Selected through a competitive proposal process, Mendenhall Fellows help USGS staff conduct concentrated research around a number of important areas. Johnston’s proposal, “Extinction dynamics and microrefugia of the American pika,” will pair him with Dr. Erik Beever in Bozeman to explore the effects of climate change on pikas in the Cascades and Northern Rockies, though he hasn’t finalized his study area yet. He’ll have a research budget and be able to bring on a couple assistants to help with the project.

American pikas (Ochotona princeps) are a smaller relative of rabbits and hares. They’re an herbivorous alpine species that spread south with the last ice age, and now they’re holding on in high-altitude mountain areas in western North America. Their dependence on colder temperatures and preferred habitat—talus fields and rock piles at or above the tree line—has generally restricted their range to “sky islands” at the tops of mountains, where movement from one region to another can’t happen quickly, if at all. As a result, a warming climate threatens to shrink or eliminate the habitable range of pikas in the coming decades, and some estimates already suggest that 40 percent of American pikas in the Great Basin have disappeared in the last century, with the remaining populations retreating to even higher elevations.

Aaron Johnston
With their habitat shrinking as the climate warms, American pikas are retreating to higher elevations on the “sky islands” of mountaintops.

Johnston says there are competing hypotheses about why this large-scale extinction is occurring. One widely supported theory revolves around the fact that pikas can’t survive prolonged exposure to high temperatures (more than a couple hours above 80 degrees, in fact, can kill them). Yet in a few regions, where temperatures far exceed that maximum—such as Craters of the Moon and Lava Beds national monuments—some pika populations have found a way to survive using microrefugia to escape the heat. Other hypotheses focus on phenology, and whether changing temperatures will reduce available vegetation for pikas, or if warmer winters will reduce available snowpack for insulation and expose pikas to extreme cold.

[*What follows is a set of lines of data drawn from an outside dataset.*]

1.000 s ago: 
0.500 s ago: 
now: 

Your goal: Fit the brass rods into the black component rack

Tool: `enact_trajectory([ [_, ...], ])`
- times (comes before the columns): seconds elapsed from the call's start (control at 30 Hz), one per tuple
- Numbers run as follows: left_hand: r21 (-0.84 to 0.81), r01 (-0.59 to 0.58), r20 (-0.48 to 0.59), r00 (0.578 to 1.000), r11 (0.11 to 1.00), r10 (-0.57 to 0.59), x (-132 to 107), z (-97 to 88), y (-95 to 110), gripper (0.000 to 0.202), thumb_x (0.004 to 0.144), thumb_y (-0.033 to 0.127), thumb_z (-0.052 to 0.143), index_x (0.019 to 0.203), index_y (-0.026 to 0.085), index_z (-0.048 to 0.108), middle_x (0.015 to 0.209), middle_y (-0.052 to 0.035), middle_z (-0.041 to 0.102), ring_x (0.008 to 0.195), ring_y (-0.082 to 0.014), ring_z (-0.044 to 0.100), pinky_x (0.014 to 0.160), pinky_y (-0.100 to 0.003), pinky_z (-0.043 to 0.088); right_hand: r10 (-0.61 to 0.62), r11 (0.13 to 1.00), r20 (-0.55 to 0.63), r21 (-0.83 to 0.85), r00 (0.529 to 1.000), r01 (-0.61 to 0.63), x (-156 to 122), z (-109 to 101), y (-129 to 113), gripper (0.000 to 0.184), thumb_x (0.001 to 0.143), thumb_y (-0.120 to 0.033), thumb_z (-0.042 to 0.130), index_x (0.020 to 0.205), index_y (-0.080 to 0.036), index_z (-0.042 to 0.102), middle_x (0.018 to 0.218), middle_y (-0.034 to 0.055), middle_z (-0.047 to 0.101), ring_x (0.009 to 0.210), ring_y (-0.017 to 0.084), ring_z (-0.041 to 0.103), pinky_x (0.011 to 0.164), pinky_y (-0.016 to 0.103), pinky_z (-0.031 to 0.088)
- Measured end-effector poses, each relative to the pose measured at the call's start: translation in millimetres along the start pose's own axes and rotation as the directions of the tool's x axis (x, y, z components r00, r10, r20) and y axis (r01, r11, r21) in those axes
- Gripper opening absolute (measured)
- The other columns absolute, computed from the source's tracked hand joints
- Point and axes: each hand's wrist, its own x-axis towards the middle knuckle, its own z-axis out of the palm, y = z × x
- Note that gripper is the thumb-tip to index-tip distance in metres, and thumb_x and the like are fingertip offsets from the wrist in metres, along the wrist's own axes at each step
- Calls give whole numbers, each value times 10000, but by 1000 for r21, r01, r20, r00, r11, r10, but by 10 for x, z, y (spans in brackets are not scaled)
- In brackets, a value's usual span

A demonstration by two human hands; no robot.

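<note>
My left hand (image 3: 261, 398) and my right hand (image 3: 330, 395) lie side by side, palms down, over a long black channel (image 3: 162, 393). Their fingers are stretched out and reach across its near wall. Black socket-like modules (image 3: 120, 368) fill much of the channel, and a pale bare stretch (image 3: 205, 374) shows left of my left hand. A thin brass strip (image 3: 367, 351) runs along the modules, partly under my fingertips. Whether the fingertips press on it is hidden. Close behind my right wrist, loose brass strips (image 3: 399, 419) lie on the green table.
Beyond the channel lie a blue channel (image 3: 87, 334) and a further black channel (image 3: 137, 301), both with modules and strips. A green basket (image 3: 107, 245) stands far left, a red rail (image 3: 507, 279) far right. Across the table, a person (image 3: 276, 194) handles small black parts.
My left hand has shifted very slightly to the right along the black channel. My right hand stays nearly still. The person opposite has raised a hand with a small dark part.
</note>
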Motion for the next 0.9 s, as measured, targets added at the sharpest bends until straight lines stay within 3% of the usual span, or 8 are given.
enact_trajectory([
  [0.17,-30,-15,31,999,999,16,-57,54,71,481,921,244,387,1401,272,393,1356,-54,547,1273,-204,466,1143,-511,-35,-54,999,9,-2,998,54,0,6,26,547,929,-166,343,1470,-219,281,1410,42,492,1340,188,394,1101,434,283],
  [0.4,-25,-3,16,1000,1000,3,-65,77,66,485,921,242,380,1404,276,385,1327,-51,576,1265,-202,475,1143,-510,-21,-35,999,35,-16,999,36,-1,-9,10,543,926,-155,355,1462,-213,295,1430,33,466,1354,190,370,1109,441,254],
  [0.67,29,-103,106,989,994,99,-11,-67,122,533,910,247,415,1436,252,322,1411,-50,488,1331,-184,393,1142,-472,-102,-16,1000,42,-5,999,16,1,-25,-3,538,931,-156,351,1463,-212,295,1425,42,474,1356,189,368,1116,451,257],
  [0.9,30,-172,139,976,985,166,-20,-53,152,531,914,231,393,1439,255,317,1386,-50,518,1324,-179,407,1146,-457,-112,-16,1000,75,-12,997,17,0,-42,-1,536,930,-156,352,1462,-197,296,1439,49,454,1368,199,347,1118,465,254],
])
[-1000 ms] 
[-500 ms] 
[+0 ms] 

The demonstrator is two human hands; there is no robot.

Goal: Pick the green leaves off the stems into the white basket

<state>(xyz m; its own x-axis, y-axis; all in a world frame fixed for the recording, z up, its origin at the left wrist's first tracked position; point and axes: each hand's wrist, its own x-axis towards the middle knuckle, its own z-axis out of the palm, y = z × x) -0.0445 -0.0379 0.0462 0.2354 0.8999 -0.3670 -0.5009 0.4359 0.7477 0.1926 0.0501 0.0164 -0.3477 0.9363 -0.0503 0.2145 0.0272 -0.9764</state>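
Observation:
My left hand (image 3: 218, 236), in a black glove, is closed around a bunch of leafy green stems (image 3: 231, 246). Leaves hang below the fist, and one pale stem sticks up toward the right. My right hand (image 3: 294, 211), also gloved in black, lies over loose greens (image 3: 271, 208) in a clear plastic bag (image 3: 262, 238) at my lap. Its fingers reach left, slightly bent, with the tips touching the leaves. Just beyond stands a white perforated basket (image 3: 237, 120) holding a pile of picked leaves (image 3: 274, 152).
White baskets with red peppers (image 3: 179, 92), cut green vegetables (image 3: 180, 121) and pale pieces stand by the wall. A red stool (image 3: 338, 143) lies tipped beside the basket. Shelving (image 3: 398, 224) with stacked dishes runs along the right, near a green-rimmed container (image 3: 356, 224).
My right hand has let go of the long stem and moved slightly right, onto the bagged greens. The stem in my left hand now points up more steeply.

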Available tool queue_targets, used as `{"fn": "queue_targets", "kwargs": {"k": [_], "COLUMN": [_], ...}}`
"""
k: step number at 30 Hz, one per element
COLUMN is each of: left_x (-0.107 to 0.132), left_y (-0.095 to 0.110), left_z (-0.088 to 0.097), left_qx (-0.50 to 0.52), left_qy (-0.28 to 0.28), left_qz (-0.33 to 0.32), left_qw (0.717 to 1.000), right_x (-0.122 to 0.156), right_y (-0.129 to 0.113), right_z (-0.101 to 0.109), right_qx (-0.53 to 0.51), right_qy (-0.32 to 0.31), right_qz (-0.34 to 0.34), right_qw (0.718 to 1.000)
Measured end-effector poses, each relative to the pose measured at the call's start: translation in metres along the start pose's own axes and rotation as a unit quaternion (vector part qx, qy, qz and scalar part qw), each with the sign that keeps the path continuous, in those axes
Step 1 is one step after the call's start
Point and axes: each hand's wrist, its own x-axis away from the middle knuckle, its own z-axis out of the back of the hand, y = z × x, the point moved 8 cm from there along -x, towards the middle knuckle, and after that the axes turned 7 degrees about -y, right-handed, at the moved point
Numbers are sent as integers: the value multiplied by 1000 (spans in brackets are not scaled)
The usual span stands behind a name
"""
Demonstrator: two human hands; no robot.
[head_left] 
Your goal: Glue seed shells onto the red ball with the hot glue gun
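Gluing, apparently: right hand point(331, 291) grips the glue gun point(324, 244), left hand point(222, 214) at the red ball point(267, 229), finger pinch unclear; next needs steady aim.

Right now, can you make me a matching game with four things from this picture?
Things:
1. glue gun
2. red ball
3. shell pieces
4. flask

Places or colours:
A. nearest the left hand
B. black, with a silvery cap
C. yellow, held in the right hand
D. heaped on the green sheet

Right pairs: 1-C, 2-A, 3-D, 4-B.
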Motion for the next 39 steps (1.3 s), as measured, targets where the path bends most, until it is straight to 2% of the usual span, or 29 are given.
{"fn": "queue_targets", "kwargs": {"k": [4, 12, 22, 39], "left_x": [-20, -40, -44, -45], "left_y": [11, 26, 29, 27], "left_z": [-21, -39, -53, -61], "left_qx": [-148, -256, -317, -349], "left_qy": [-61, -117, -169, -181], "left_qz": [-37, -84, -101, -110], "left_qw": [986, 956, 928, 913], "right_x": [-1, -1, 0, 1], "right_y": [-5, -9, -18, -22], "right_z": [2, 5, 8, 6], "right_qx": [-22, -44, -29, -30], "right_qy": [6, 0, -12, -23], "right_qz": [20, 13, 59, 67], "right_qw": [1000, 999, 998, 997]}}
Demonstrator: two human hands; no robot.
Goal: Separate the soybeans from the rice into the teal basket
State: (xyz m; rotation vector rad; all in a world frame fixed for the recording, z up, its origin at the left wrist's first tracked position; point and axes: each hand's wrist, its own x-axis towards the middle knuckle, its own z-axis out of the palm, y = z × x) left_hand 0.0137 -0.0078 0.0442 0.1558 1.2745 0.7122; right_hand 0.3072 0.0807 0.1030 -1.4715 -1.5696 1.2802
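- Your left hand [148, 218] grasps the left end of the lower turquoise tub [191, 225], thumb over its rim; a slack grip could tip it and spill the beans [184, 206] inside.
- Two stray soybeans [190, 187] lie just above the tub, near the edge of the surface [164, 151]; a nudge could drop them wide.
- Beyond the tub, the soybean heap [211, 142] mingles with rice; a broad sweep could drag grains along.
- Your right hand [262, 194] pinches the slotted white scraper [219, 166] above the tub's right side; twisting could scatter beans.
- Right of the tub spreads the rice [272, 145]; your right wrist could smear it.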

To address these questions and help design effective conservation strategies, Johnston’s project will involve modeling and mapping pika habitat topography using LiDAR. He’s been working in Professor Monika Moskal’s Remote Sensing and Geospatial Analysis Lab, and he sees powerful applications of LiDAR for wildlife management. “I think it’s a really exciting new technology that has enormous potential we’re just starting to realize,” says Johnston.

Project Summary
The objectives of this study are to:

1. Develop broad-scale maps of talus at high-resolution through fusion of LiDAR and multispectral imagery;
2. Develop predictor variables for untested hypotheses about substrate, snowpack and phenology;
3. Evaluate regional variation in extinction mechanisms by incorporating new data on extirpations outside of the Great Basin; and
4. Evaluate differences in habitat and connectivity maps created by models with and without microclimate and microhabitat variables.

This project will use limited field work to characterize substrate at selected sites for development of talus maps, and supplement existing data on pika persistence at historical sites of occurrence. Results of this study will increase understanding of pika responses to climate change, inform conservation strategies, and provide map products widely applicable to many research areas, including wildlife ecology, plant ecology, geomorphology, hazard assessment and hydrology.

***

Congratulations, Aaron, and good luck with this tremendous opportunity!

Photo of Johnston © Aaron Johnston; photo of pika © Justin Johnsen.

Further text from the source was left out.